Liz and Todd took the car out to the petting zoo, leaving us waving in the driveway. We turned to our right, and headed out to the barn, a half-collapsed wooden structure that held some old tools and not much else. I grabbed an axe and Mikey took some hedge clippers, and we strolled the boundary of the plot, hacking through some brush that had popped up along the barbed wire fence. The sky, which had been cloudy for the first time that morning, started to darken, eventually promising rain as we made it half a turn from the driveway again.
As rain started to fall and thunder echoed from across the plains, we crossed the front path back to the barn. As I walked under the windows of the house, I couldn’t help but feel it was watching us…or maybe that something was watching us from it. I brushed past my worries. I was toting an axe, after all. As we leaned our tools back against the rotting barn wall, heavier drops started falling, and the thunder grew louder. Not wanting to be the only other tall things on the prarie, we made our way back from the barn to the house. Lightning stuck just a few hundred feet away, with a blinding flash, burning a line into my retinas…straight down to the power line along the road.
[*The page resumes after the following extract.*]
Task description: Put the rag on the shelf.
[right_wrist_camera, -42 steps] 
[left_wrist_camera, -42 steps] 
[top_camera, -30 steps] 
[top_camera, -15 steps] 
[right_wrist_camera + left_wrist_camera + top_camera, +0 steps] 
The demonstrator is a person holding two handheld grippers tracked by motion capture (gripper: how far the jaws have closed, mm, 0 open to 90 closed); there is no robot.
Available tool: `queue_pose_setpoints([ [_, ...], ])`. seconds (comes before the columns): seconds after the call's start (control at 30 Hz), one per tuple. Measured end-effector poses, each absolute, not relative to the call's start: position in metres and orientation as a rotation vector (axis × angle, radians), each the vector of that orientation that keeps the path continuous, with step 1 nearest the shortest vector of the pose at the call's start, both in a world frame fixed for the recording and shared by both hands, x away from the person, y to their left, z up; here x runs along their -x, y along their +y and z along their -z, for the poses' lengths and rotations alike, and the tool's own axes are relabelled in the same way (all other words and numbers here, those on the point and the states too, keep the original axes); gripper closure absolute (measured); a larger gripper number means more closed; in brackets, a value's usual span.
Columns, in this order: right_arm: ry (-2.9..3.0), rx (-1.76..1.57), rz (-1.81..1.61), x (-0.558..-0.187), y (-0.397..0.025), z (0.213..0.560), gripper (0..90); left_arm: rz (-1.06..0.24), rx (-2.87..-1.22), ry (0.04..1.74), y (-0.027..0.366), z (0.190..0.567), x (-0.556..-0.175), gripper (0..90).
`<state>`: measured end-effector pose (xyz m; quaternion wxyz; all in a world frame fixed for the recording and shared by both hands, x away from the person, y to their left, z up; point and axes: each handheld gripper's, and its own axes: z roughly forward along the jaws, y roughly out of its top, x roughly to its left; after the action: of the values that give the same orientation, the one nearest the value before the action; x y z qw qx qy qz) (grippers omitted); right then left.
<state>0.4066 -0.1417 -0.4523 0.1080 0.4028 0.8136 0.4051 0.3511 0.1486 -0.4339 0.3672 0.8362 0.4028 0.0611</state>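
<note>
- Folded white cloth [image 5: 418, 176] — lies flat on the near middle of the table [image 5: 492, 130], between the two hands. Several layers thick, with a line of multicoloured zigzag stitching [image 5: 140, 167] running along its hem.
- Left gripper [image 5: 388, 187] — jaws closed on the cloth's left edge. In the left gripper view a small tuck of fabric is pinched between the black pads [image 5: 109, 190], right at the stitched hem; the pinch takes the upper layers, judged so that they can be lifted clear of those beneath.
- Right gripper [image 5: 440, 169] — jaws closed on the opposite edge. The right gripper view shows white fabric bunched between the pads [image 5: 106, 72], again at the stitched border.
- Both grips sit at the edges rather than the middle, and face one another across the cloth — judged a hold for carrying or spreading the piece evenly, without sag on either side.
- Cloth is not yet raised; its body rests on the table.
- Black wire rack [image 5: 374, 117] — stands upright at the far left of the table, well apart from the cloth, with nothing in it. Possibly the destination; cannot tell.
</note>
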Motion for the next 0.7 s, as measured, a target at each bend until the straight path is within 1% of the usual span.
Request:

When we got inside, as I’d expected, the light switch didn’t work. The storm clouds had blocked out the sun, leaving the house almost as dark as the night before. A gust of wind slammed the front door shut. Mikey was silent. He slowly walked forward, straight toward the back wall of the living room. I followed him, at his same slow pace. As he reached the foot of the stairs, I turned. I cannot describe the shock of seeing the attic door standing open, the ladder folded down, making contact with the second story floor. Mikey gasped. I silently covered his mouth with one hand, and wrapped around him with the other. I tried to walk backward, pulling him away with me, but he was frozen, fixed on the gaping black entrance. As something moved in the corner of my eye upstairs, with sudden strength, I pulled Mikey to the side. This must have shaken him, and his feet moved. I released him and he ran, ran to the door. I followed in his path, looking back, seeing a glimpse of a shadow against the top of the back wall. I didn’t want to look back to shut the door.
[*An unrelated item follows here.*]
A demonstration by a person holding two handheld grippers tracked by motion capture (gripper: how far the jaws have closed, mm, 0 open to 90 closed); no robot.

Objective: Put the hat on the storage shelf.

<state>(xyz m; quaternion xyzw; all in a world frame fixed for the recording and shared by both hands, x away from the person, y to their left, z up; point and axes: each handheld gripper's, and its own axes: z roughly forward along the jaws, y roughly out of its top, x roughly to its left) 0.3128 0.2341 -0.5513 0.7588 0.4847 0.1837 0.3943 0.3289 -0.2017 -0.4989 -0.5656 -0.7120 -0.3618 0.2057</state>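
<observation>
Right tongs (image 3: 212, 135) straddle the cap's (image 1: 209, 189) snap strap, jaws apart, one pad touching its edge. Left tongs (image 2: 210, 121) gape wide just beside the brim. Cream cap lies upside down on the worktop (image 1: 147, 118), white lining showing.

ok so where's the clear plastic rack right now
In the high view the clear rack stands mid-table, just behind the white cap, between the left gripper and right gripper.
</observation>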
Mikey faltered, running out of breath, as he ran down the porch stairs and across the front path. I picked him up, holding him tightly, my arms burning, as I ran. He let out a wail, finally, and tears streamed down our faces. With some distance between ourselves and the house, I let go of Mikey and turned, and saw a shadowy figure in the upper window. Its eyes were dark, hollow. Until Mikey grabbed my arm and pulled me away, I stared, unable to move away from the figure. “What are you staring at?” he whispered, wrapping me in a hug which seemed more like a straightjacket.
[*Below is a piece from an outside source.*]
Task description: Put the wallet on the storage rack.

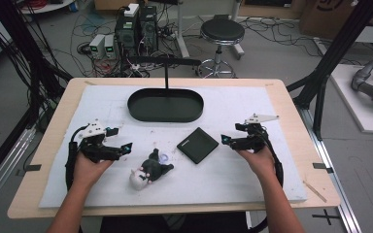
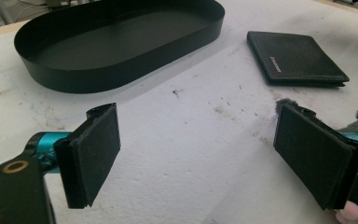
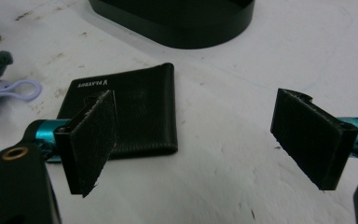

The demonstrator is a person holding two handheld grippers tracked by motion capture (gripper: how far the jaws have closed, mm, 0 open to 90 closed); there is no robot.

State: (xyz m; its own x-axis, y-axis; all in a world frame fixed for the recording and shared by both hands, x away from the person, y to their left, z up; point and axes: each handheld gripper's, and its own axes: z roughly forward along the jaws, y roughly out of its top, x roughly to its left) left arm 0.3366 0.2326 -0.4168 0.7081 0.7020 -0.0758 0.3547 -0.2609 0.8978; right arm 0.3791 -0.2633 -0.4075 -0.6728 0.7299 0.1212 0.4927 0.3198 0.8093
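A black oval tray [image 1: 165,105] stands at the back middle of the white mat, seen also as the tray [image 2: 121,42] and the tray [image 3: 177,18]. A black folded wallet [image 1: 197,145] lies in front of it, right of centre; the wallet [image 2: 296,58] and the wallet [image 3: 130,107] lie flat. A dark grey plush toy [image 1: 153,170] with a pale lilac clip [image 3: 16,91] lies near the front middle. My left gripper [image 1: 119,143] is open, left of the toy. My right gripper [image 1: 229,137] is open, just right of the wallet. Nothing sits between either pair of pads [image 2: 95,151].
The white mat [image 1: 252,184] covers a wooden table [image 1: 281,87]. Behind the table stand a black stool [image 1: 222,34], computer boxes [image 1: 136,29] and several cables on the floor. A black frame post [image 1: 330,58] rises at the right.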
Silently I reciprocated, holding him tightly, as rain battered us and thunder rolled through the barren landscape around us. With immense relief I saw headlights in the distance, and a blue SUV purred into the driveway. we threw ourselves into the car, and with a silent understanding, Liz immediately reversed out and flew toward the nearest town.
-–
I’m not sure what we encountered in that house. I think it must have been a ghost, or some sort of reaper. I know I shouldn’t have lived, that without Mikey, I would’ve walked back into that house. That without me, one of the boys might have had too close of an encounter with that thing. I don’t know what Mikey saw in that closet, and I haven’t asked him since. I don’t know what Liz heard, but I think if we hadn’t been sleeping in the same room, she would have gone up those stairs too. I haven’t told them what I saw, and I don’t know if they saw it too. All I know is, if you’re invited to stay in a house that old, and you start feeling drawn to something, you get. out.